2.1.7.	Investment Purposes . The Subscriber is purchasing the Shares solely for investment purposes, for
the Subscriber’s own account and not for the account or benefit of any other person, and not with a view towards the distribution
or dissemination thereof. The Subscriber did not enter into this Agreement as a result of any general solicitation or general advertising
within the meaning of Rule 502 of Regulation D under the Securities Act.

2.1.8.	Restrictions on Transfer; Shell Company . The Subscriber understands the Shares are being offered
in a transaction not involving a public offering within the meaning of the Securities Act. The Subscriber understands the Shares will
be “restricted securities” as defined in Rule 144(a)(3) under the Securities Act and the Subscriber understands that the certificate
representing the Shares will contain a legend in respect of such restrictions. If in the future the Subscriber decides to offer, resell,
pledge or otherwise transfer the Shares, such Shares may be offered, resold, pledged or otherwise transferred only in accordance with
the provisions of Section 5 hereof. The Subscriber agrees that if any transfer of its Shares or any interest therein is proposed to be
made, as a condition precedent to any such transfer, the Subscriber may be required to deliver to the Company an opinion of counsel satisfactory
to the Company. Absent registration or an exemption, the Subscriber agrees not to resell the Shares. The Subscriber further acknowledges
that because the Company is a shell company, Rule 144 may not be available to the Subscriber for the resale of the Shares until one year
following consummation of the initial business combination of the Company, despite technical compliance with the certain requirements
of Rule 144 and the release or waiver of any contractual transfer restrictions.

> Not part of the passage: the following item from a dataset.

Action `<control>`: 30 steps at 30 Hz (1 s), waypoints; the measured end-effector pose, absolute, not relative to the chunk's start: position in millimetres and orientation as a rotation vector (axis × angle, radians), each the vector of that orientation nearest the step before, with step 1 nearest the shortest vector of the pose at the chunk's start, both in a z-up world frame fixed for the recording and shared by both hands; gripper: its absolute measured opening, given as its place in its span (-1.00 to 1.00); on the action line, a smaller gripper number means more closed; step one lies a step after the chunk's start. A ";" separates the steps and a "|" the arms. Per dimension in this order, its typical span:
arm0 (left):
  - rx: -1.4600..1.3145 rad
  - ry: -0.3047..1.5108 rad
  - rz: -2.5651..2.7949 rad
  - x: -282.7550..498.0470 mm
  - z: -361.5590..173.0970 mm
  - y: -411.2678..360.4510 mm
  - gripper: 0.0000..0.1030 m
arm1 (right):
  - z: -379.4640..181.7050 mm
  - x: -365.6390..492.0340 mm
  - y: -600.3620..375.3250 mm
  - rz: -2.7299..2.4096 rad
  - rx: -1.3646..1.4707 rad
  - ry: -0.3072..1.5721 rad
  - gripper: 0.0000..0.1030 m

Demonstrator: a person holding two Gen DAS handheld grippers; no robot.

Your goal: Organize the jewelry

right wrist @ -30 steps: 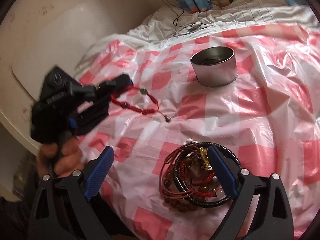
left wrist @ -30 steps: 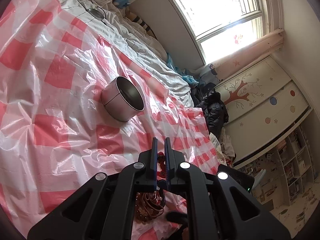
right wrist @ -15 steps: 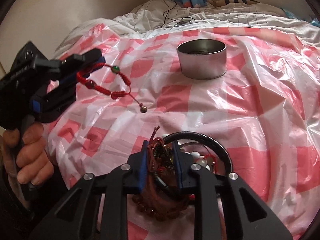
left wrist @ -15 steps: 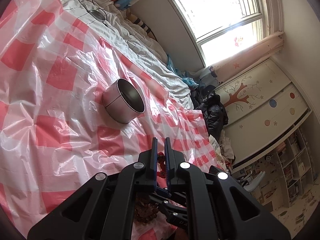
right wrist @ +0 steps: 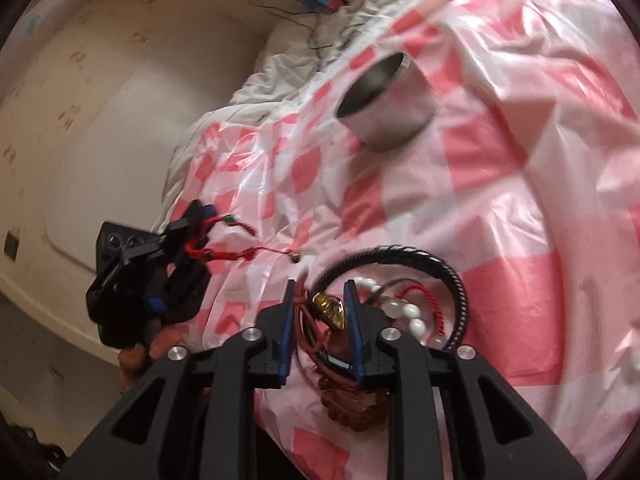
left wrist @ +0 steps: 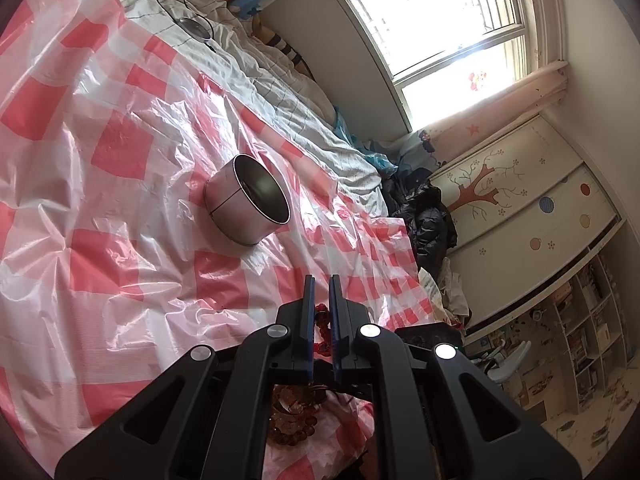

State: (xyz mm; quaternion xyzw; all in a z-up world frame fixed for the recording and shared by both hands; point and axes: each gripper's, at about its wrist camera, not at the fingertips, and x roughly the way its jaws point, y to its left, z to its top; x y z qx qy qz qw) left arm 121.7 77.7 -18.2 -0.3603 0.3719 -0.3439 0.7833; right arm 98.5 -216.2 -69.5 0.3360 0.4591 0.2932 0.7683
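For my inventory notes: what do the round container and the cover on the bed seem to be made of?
Round container: probably metal, tin or steel; brushed silver wall with soft reflections, thin rim and a side seam. Cover: looks like thin plastic film, pink-and-white check; it is glossy, crinkled, and slightly see-through over the bedding.

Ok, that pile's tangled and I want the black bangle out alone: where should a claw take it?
Grip the black bangle on its far arc, coming from above with one finger inside the ring, one outside. That stretch lies clear; nearer in, white beads and red cord crowd it and would likely drag along.
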 end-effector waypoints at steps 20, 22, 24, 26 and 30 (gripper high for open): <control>-0.779 0.804 -0.742 121.3 -18.1 76.6 -0.89 | -48.5 77.5 -181.6 0.582 0.395 0.972 -0.07; -0.780 0.804 -0.742 121.3 -18.0 76.1 -0.89 | -50.7 75.8 -185.6 0.572 0.404 0.971 -0.41; -0.781 0.805 -0.742 121.1 -18.3 75.3 -0.89 | -51.4 77.2 -190.5 0.561 0.420 0.964 -0.71; -0.779 0.804 -0.742 121.2 -18.2 75.7 -0.89 | -52.8 78.6 -194.6 0.561 0.450 0.962 -0.77; -0.781 0.803 -0.742 120.3 -18.6 75.2 -0.89 | -50.2 80.1 -209.4 0.601 0.570 0.918 -0.86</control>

2.1.9.	No Governmental Consents . No governmental, administrative or other third
party consents or approvals are required, necessary or appropriate on the part of the Subscriber in connection with the transactions contemplated
by this Agreement.

2.2.	Company’s Representations, Warranties and Agreements . To induce the Subscriber to purchase
the Shares, the Company hereby represents and warrants to the Subscriber and agrees with the Subscriber as follows:

2.2.1.	Organization and Corporate Power . The Company is a Cayman Islands exempted
company and is qualified to do business in every jurisdiction in which the failure to so qualify would reasonably be expected to have
a material adverse effect on the financial condition, operating results or assets of the Company. The Company possesses all requisite
corporate power and authority necessary to carry out the transactions contemplated by this Agreement.

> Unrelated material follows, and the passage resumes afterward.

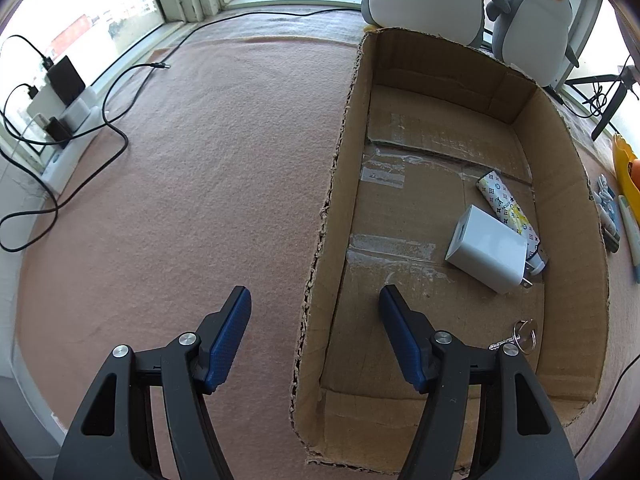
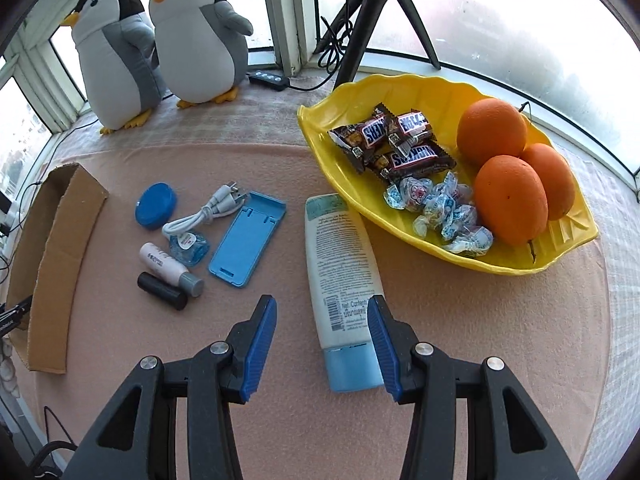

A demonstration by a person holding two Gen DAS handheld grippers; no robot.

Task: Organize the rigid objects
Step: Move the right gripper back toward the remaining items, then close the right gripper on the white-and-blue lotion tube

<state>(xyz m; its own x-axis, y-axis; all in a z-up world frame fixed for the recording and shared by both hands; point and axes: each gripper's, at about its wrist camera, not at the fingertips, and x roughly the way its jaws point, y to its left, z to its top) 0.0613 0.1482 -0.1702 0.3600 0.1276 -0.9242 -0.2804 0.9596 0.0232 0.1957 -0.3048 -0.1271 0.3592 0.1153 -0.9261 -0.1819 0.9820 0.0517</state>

2.2.2.	No Conflicts . The execution, delivery and performance of this Agreement
and the consummation by the Company of the transactions contemplated hereby do not violate, conflict with or constitute a default under
(i) the Certificate of Incorporation or Memorandum and Articles of Association of the Company, (ii) any agreement, indenture or instrument
to which the Company is a party, (iii) any law, statute, rule or regulation to which the Company is subject, or (iv) any agreement, order,
judgment or decree to which the Company is subject.